REQUIRED ACTION → Report back every line in the data that includes the string "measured".

DATA EXTRACT →
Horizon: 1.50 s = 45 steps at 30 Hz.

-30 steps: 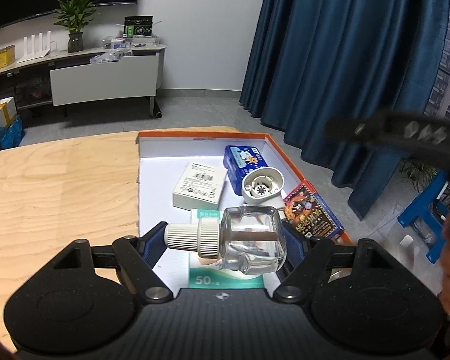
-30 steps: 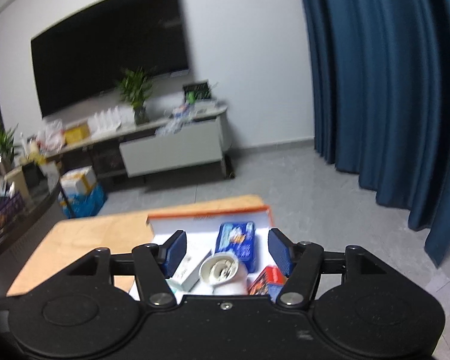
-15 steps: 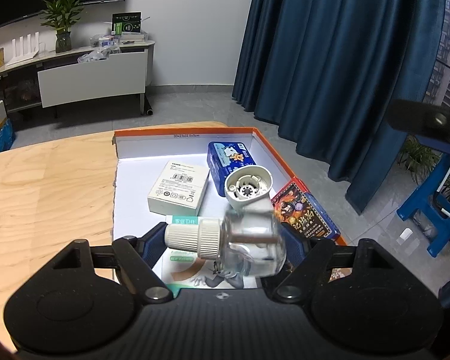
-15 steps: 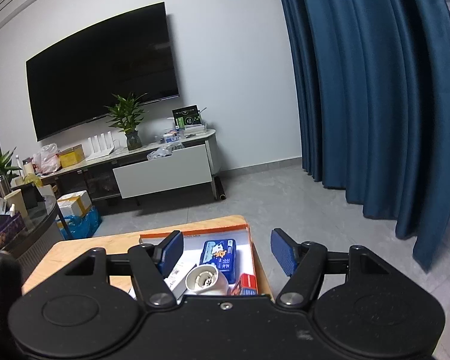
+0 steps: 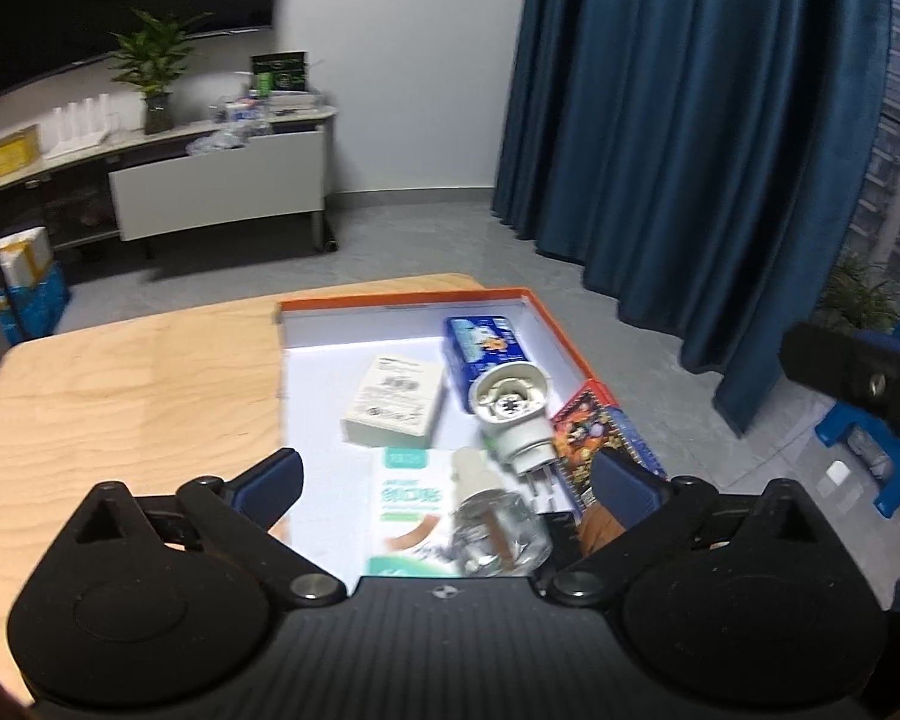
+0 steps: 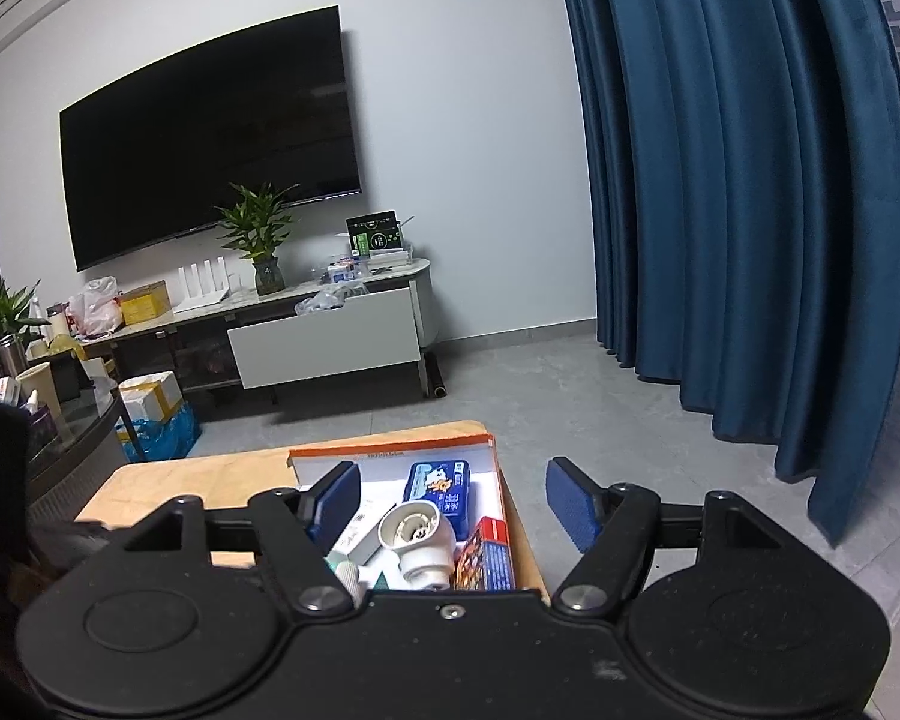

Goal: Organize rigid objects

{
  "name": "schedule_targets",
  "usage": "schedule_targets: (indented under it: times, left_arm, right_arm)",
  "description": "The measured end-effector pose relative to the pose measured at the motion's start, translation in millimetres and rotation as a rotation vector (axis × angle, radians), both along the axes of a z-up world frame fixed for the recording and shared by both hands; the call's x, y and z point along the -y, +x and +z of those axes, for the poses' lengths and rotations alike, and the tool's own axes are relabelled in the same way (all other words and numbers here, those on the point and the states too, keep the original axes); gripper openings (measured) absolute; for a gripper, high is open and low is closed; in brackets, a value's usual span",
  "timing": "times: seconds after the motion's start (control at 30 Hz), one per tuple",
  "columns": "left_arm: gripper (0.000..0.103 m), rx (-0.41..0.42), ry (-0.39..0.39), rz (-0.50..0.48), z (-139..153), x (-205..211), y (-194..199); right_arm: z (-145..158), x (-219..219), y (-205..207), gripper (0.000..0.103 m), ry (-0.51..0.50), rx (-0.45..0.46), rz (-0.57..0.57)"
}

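Release step: our left gripper (image 5: 447, 480) jaws have just opened wide, the clear bottle (image 5: 498, 531) lying free between them in the orange-rimmed box (image 5: 402, 300). We lift straight clear — right gripper (image 6: 450, 501) jaws, also just opening, hold nothing.

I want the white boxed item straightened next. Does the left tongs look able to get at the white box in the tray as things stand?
Probably yes. The left tongs have just been opening and stand wide, gripping nothing. The white box lies flat ahead in the tray, its top uncovered. The clear bottle lies nearer, off to one side.

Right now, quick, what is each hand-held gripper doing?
Left hand-held gripper: just opened wide, clear bottle let go into the box.
Right hand-held gripper: opening, holds nothing.
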<state>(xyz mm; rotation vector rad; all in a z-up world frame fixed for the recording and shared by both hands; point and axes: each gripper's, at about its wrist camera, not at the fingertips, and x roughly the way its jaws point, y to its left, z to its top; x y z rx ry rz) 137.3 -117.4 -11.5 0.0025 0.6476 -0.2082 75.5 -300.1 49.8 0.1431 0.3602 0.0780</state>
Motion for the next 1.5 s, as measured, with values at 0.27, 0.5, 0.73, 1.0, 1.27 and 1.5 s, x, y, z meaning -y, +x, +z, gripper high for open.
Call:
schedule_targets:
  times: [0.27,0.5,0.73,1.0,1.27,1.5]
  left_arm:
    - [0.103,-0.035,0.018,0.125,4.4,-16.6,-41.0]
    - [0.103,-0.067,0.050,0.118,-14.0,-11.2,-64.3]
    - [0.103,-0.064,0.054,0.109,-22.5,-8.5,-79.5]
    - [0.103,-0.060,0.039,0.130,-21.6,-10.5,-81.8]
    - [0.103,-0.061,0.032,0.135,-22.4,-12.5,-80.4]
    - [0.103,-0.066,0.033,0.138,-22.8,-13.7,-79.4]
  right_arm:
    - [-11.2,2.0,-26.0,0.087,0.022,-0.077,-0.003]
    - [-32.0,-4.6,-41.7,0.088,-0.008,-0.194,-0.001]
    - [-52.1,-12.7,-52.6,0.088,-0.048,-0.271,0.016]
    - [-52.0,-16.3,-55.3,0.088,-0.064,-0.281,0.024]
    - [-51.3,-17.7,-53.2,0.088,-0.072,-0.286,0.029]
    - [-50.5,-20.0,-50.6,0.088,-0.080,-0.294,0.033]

RESPONSE TO THIS TASK →
  "description": "The measured end-effector pose relative to the pose measured at the motion's start, translation in millimetres and rotation as a rotation vector (axis × angle, radians), both along the axes of a z-up world frame fixed for the recording and shared by both hands; the call's x, y and z point along the -y, +x and +z of those axes, for the poses' lengths and rotations alike, and the tool's own axes are relabelled in the same way (all other words and numbers here, those on the point and the states too, keep the original axes); gripper openings (measured) absolute; for a gripper, high is open and low is closed; in brackets, a value's usual span",
Motion for the next 1.5 s, as measured, with values at 0.27, 0.5, 0.73, 1.0, 1.27 and 1.5 s, x, y, z meaning -y, +x, +z, gripper high for open.

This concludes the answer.